Jan 25 2007
Housing Bottom in… uhhh… Maybe Not.
Despite all the talk through December about housing having bottomed, this just in:
Sales of existing homes fell in December, closing out a year in which demand for homes slumped by the largest amount in 24 years. The National Association of Realtors reported that sales of existing homes were down 0.8 percent last month, a bigger decline than had been expected. For the year, sales fell by 8.4 percent, the biggest annual decline since 1982, when existing home sales fell by 17.7 percent in the midst of a severe recession.

So housing will be sluggish…housing will be down. Housing is one component of a very broad multilevel economy. Most of the people who rely on housing (builders, mtge lenders, homeowners, down to the speculators that you so often cite) represent a finite piece of that pie.
My conclusion? Some think housing has bottomed, some think not yet, (and a very few think housing will prove to be our Achilles heel). It is highly unlikely that this segment of our economy will significantly mitigate the 3% real long term growth trendline.
IMO, it is too easy to dismiss this correction in housing as any other ordinary housing adjustment without considering the broader fundamentals and their implications. Since 2001 the expansion of credit that kept the economy from slipping into a very deep recession enabled this bubble to reach the stratosphere in some areas while supporting home values that were not otherwise supportable at higher interest rate mortgages. Moreover, you can’t discount the support home equity withdrawals contributed to basic economic numbers over the last five years. Goldman attributes 2.5% of the 4% GDP average 2002-2006 to HEWs. With that spigot turned off, we are now facing the consequences — only compounded by the over-extension factor.

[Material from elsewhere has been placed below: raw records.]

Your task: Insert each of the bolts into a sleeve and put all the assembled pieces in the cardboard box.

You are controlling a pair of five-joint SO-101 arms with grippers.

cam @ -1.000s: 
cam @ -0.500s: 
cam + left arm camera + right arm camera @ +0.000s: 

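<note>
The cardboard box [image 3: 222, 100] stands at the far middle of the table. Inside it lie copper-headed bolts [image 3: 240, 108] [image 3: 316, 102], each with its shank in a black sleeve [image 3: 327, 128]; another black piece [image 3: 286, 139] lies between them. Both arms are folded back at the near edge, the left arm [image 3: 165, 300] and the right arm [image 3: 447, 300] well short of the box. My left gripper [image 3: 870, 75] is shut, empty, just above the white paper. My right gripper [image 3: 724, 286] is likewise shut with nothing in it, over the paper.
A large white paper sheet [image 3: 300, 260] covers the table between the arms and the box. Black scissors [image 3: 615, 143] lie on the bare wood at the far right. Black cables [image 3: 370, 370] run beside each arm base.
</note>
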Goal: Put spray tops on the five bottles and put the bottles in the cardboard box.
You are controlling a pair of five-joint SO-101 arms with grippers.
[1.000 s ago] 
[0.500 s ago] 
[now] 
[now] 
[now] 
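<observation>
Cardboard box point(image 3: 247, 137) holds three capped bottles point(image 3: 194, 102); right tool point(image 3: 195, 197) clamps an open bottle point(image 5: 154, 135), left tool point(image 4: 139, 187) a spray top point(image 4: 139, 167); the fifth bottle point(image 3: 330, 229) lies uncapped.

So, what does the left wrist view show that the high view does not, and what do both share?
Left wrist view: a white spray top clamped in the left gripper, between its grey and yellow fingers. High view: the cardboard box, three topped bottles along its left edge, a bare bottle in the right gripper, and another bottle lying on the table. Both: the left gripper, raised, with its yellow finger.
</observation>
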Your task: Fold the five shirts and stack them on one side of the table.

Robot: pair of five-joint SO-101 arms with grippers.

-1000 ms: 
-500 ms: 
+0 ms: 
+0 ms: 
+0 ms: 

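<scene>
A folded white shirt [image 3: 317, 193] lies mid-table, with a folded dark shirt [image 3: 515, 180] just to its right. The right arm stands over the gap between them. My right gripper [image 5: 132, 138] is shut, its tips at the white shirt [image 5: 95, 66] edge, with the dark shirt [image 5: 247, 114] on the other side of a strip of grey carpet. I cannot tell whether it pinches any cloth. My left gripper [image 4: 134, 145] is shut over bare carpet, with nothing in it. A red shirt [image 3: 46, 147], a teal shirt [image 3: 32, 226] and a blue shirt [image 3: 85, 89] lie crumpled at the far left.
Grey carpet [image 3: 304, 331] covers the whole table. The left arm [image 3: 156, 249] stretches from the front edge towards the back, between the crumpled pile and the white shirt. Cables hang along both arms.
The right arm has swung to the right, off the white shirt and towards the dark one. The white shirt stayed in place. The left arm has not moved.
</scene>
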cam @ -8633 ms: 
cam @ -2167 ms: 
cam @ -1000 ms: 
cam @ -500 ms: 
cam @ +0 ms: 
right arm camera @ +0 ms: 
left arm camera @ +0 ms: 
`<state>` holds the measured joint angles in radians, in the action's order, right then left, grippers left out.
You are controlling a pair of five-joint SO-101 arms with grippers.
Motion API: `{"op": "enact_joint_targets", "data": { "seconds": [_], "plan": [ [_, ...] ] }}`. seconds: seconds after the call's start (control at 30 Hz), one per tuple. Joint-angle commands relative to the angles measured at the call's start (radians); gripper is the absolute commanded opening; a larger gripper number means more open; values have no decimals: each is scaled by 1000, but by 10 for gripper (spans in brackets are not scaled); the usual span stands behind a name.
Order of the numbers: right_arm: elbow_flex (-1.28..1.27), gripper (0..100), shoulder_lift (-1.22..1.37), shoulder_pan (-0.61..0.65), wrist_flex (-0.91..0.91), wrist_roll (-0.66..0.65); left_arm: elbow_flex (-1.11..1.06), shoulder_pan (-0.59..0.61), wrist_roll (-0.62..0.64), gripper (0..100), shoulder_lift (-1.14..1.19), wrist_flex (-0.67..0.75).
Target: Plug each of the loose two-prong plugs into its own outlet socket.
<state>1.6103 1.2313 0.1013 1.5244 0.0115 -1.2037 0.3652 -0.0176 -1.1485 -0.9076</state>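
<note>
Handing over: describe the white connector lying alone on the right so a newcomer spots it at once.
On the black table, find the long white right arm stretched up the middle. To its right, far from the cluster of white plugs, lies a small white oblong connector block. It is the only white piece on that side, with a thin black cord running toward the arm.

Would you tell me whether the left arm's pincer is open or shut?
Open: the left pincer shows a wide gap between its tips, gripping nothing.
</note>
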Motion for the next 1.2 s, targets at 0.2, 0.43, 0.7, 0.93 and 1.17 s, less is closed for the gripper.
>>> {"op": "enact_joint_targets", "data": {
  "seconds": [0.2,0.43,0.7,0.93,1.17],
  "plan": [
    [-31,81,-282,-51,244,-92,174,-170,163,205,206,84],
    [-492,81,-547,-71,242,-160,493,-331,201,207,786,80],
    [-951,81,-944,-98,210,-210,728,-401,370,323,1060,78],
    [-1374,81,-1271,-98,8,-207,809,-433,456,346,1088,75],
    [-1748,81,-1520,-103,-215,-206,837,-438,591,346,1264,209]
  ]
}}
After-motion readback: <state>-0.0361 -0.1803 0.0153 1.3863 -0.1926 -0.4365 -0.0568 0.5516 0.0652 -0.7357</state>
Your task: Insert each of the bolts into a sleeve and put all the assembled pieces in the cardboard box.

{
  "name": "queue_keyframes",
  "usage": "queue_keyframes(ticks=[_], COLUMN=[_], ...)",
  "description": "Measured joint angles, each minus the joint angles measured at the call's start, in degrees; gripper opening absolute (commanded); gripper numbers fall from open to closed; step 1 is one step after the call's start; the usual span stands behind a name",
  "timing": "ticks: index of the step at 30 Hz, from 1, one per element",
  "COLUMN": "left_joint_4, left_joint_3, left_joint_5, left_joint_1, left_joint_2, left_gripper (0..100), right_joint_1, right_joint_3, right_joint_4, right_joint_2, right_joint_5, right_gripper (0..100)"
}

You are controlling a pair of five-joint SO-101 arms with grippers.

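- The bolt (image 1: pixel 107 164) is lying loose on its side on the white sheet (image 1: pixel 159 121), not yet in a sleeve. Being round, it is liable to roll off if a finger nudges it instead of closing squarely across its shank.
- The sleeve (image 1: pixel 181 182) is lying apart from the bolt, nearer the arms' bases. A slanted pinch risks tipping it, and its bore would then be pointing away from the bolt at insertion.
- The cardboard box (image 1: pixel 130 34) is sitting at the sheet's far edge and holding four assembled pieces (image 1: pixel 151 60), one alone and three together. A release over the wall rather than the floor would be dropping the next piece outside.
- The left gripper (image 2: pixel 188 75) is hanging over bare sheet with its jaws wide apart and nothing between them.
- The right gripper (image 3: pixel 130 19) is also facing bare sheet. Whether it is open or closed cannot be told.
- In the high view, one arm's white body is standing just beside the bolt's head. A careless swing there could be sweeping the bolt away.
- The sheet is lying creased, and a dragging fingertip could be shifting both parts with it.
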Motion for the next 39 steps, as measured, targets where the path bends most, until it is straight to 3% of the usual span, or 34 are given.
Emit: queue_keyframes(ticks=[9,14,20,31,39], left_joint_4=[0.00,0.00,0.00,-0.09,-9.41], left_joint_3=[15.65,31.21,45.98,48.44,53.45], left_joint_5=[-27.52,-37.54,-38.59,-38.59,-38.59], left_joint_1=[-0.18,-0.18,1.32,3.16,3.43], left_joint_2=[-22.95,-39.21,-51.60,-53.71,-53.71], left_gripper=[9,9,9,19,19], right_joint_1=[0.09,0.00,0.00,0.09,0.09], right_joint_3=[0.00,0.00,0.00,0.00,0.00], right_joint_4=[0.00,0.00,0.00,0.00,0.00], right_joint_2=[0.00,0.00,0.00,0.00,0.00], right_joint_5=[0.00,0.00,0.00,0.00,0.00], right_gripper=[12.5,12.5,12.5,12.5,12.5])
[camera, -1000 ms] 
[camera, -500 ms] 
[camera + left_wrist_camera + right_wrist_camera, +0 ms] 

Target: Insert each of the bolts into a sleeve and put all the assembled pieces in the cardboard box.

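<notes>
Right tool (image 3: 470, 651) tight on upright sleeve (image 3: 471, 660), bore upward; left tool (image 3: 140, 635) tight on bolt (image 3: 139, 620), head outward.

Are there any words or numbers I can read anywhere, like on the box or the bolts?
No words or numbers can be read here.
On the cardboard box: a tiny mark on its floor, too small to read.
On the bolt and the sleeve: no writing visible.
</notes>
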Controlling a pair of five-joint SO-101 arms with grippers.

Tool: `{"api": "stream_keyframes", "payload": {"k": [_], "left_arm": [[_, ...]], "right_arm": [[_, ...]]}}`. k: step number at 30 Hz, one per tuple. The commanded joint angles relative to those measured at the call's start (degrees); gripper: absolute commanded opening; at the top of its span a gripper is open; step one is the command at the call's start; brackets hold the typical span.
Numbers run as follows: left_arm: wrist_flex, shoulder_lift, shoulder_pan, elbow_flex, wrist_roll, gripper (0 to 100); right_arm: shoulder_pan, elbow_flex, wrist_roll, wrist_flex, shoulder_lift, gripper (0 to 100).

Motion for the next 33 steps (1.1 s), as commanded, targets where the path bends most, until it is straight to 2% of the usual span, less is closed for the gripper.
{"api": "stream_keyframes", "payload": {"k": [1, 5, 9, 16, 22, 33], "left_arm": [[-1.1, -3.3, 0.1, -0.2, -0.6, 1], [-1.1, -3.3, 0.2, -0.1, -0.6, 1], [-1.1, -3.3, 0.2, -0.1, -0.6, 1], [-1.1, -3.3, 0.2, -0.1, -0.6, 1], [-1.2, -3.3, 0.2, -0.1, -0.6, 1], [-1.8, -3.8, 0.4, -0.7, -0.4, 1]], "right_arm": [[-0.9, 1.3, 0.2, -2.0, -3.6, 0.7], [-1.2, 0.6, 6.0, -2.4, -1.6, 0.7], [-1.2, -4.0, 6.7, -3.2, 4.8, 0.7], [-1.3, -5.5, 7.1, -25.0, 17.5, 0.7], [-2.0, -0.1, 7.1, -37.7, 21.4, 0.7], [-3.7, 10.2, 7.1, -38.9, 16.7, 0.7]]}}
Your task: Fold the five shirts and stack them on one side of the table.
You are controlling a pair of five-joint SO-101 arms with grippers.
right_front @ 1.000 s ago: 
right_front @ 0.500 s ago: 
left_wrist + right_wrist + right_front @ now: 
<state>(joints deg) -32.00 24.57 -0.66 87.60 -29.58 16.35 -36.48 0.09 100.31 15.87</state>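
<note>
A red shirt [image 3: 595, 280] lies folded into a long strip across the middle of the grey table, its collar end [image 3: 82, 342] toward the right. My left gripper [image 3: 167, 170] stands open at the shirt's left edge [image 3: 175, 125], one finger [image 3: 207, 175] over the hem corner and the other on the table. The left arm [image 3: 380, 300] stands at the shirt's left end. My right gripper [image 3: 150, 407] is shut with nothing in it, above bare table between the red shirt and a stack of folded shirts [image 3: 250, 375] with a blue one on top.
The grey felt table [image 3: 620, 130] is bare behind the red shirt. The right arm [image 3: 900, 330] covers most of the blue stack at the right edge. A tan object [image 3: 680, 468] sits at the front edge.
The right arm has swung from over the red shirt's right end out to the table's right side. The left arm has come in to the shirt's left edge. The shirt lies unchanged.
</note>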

As for the basic problem with economies that ramp up and grow dependent upon credit expansion to gin up the figures, consider a recent post of ours that leads off with the condo problems in D.C. and explains the deeper problems looming. As well, consider that the declining effectiveness of credit expansion (as an alternative to “old fashioned” savings and sacrifice) in being able to sustain GDP; it is rapidly declining. It was 1:1 (dollar fresh credit : GDP) back in the 1960s. Twenty years later the ratio dropped to 2:1. By the 1990s (a mere decade) 3:1 and 4:1 and now we are exceeding 7:1. Tis not sustainable, and that is the environment in which we are experiencing the current housing slowdown. This is unprecedented, and not the time for cavalier dismissals.